Certa vez ao ler “Moby Dyck”, de Herman Melville, fiquei impressionado com a multiplicidade de significados simbólicos que a obra oferece a um leitor atento. A busca pela baleia cachalote branca, única entre os gigantes mamíferos dos mares, é a expressão do fetiche humano pelo controle daquilo que lhe escapa. Em síntese se trata do retrato da impotência diante da ideia de dominação e do controle daquilo, que de alguma forma, se destaca entre os demais. A obsessão e a busca pelo domínio absoluto são o núcleo fundamental sob o qual se constrói o fanatismo.
A história, assim como a arte dramática, possui protagonistas e antagonistas que se digladiam como um produto das massas. Um fato interessante é que o século XX parece negar a qualquer personalidade histórica o papel de protagonista, já o mesmo não acontece com o seu oposto, que de forma incontestável pertence a Hitler. Se entre os historiadores essa definição não é unanime, do ponto de vista daqueles menos obcecados com uma abordagem pragmática dos eventos históricos, sobretudo dos não alemães, essa definição está mais do que correta. O nível de ascendência moral que Hitler era capaz de exercer sobre as massas está além da compreensão de qualquer pessoa que tenha vivido em uma época diferente da sua. “Ele tinha um poder terrível, especialmente nos olhos.” – comentou o ex-ministro das relações exteriores, Joachin Von Ribentrop, ao ser interrogado pelo psiquiatra da prisão de Nuremberg em 1946.
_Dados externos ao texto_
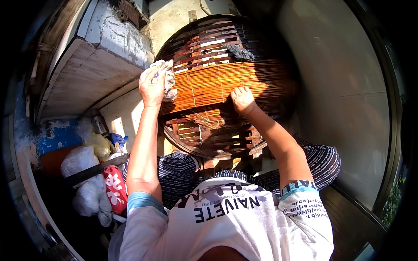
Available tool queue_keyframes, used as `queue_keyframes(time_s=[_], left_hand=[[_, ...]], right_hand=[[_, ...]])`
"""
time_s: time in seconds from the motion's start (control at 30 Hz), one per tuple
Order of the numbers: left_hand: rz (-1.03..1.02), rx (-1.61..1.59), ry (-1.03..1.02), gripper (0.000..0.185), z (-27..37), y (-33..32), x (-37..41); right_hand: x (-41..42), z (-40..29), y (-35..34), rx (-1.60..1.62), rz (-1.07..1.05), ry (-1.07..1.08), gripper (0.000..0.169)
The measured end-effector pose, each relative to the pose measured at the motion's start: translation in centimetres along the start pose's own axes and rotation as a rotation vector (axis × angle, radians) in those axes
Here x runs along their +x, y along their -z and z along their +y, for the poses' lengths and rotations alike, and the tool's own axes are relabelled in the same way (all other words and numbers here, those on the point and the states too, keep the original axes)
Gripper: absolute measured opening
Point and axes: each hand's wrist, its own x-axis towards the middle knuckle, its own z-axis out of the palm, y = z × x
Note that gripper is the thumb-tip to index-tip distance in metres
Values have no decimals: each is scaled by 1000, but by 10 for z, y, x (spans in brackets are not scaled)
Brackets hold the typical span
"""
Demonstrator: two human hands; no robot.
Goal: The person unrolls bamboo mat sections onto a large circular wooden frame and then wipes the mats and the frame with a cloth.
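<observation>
A mat of thin brown sticks tied with string lies across a round woven slatted tray. My left hand grips a crumpled pale cloth at the mat's left end; something small and purple shows between the fingers. My right hand rests on the mat's near part with its fingers curled; whether it pinches the sticks is hidden. Beyond the mat, a grey metal scouring pad sits on the tray's slats. Loose string lies over the mat's near, folded-looking edge.
A cracked, whitish block-like ledge stands at the upper left. Plastic bags, a red bag with white print and a dark wooden bar are at the left. A large pale panel rises on the right.
</observation>
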Motion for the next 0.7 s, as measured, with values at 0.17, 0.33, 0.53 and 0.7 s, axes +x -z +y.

O mito Hitler se reafirma, ano após ano, graças à brutalidade com que o mesmo representou sua própria história. Aqueles que o consideram apenas como louco ou maníaco só fazem aumentar o grau de fascinação que o mesmo continua a exercer. Como um homem louco seria capaz de arrastar uma nação inteira para o turbilhão irrefreável do caos? Loucos são aqueles que se apegam a crença de que o mal se reveste apenas com o manto da insanidade. Na maioria dos casos e na mente racional e pratica que o mal encontra espaço para seus feitos e evidência sua completa e assustadora banalidade. Hitler é tão complexo e denso que nosso léxico ainda não dispõe de um termo que lhe seja aplicável. “Louco” ainda e o termo mais recorrente quando sua imagem é invocada. No entanto defini-lo como um simples lunático ou demente é não apenas uma representação simplista de uma realidade assustadora como também reduz a importância que o momento histórico, representado pelos doze anos do regime nazista, teve na historia da Europa e do mundo.
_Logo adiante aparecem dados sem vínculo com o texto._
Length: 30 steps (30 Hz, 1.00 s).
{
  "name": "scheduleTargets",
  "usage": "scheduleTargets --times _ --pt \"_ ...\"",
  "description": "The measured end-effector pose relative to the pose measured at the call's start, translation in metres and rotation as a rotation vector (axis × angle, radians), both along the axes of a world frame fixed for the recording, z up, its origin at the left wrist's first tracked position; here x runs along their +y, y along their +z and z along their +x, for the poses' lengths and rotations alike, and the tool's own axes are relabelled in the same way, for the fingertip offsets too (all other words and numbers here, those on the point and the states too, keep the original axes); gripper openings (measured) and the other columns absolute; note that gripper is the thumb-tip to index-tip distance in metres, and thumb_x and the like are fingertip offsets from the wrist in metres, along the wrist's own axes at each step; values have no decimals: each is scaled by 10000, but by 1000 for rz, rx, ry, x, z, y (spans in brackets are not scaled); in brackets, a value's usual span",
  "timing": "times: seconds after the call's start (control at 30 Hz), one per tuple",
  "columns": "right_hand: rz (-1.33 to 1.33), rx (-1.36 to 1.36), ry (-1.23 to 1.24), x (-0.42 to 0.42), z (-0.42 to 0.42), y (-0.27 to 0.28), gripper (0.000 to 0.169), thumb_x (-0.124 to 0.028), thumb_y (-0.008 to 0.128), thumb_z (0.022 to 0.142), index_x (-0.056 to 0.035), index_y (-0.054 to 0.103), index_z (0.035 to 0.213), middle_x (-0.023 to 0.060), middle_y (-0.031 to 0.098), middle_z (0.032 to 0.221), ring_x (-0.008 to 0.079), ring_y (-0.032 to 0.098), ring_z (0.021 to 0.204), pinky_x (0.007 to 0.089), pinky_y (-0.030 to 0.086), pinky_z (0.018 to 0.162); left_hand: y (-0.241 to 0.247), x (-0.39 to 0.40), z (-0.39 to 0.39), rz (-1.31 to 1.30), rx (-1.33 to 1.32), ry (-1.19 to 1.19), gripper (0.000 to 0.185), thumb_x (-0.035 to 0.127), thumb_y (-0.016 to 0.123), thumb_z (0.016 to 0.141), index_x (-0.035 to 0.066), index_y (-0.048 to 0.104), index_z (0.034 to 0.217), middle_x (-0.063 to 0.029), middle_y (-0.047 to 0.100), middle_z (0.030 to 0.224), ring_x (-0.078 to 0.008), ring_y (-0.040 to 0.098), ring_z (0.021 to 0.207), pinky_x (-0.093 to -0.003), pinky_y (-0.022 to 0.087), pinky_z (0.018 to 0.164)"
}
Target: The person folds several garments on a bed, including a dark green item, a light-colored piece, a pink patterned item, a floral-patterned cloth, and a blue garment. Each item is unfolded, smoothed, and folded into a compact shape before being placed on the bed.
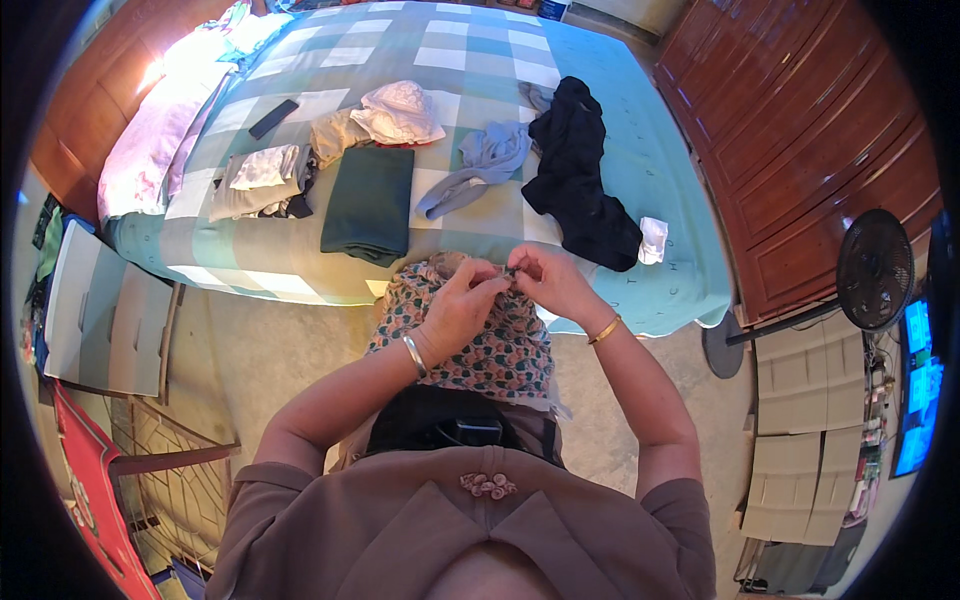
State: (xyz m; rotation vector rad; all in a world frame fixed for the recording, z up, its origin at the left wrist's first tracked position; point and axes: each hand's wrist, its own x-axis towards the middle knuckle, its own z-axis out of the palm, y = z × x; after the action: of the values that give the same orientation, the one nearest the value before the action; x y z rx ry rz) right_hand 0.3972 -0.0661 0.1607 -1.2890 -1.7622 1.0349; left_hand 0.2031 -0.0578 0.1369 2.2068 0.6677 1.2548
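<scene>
A floral-patterned garment (487,360) lies across my lap, its upper end gathered by the edge of the bed. My left hand (466,298) pinches the gathered cloth between thumb and fingers. Close beside it, my right hand (551,279) grips the same garment, with a small dark bit at its fingertips that I cannot make out. Just beyond my hands, a folded dark green cloth (369,202) lies on the bed. Farther right are a crumpled grey-blue garment (487,154) and a long black garment (574,165).
The bed (450,30) with its checked sheet spans the front. It also bears folded light clothes (262,180), a white lace bra (397,112), a dark phone-like slab (274,118) and a small white item (652,240). A fan (876,270) stands right, near a wooden wardrobe (817,150); drawers (105,315) stand left.
</scene>
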Motion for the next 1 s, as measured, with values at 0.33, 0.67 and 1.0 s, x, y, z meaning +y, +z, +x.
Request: scheduleTargets --times 0.33,0.67,1.0 --pt "8 -23 -39 -8 -9 2 484 10 550 838 -121 443 1292 86 612 814 185 595 701 300 477 673 -3 13 4 -182 -46 18 152 8 682 744 22 594 867 -113 577 798 -250 586 695 -305 477 620" --pt "202 -267 36 -19 -26 34 548 14 562 816 -144 431 1324 172 615 987 353 603 879 398 485 744 -9 17 4 -359 -125 -4 154 4 667 752 17 598 889 -106 590 800 -255 572 672 -311 478 603" --pt "416 -363 -76 -24 -9 19 494 46 550 815 -148 511 1268 143 604 970 315 582 819 369 477 740 -49 37 -69 -34 504 33 208 94 621 780 64 607 985 -106 622 914 -292 580 919 -386 384 887"
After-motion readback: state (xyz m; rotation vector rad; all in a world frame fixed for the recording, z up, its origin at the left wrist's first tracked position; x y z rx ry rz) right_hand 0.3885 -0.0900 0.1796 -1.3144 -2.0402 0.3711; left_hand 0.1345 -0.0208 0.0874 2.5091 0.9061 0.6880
Os assassinatos cometidos por ordens suas não foram uma chacina generalizada, mas um evento calculado e planejado de forma tão assustadora que seus resultados ainda permanecem como um exemplo da origem primitiva e animalesca dos seres humanos. Essa imagem de um ditador insano ainda é predominante entre a população, assim como também se tornou costumeiro utilizá-lo como representação inequívoca do mal. Por que é tão difícil imputar a Hitler o rotulo da banalidade? Por que precisamos representar seu ódio e sua violência como exemplo dos extremos da natureza maléfica dos seres humanos? Seria esse comportamento uma negação da imagem pessimista que o filosofo Thomas Hobbes tinha do homem como ser social ou uma simples manifestação do maniqueísmo que se apossou da sociedade e passou a reafirmar insistentemente a amplitude do espaço que separa o “bem” do “mal”?
O nazismo em si possui um conceito tão amplo que inevitavelmente remete ao fracasso qualquer tentativa de encerrá-lo numa única linha de raciocínio. Hitler e o fascismo não são necessariamente sinônimos; o fenômeno político não partilha dos mesmos termos de compreensão do fenômeno humano. O nazismo não possui um fim em si mesmo e, portanto, tentar entender o descalabro de sua política com base na biografia de seu ícone máximo parece ser uma atitude equivocada, uma vez que a compreensão do passado em termos íntimos contraria qualquer abordagem pratica dos fatos históricos. A história não se constrói pelos passos de um único homem, é justamente o homem que se constrói a partir do momento histórico que este se insere. A forma como vemos o mundo que nos cerca determina nossa postura diante dele e não o contrario.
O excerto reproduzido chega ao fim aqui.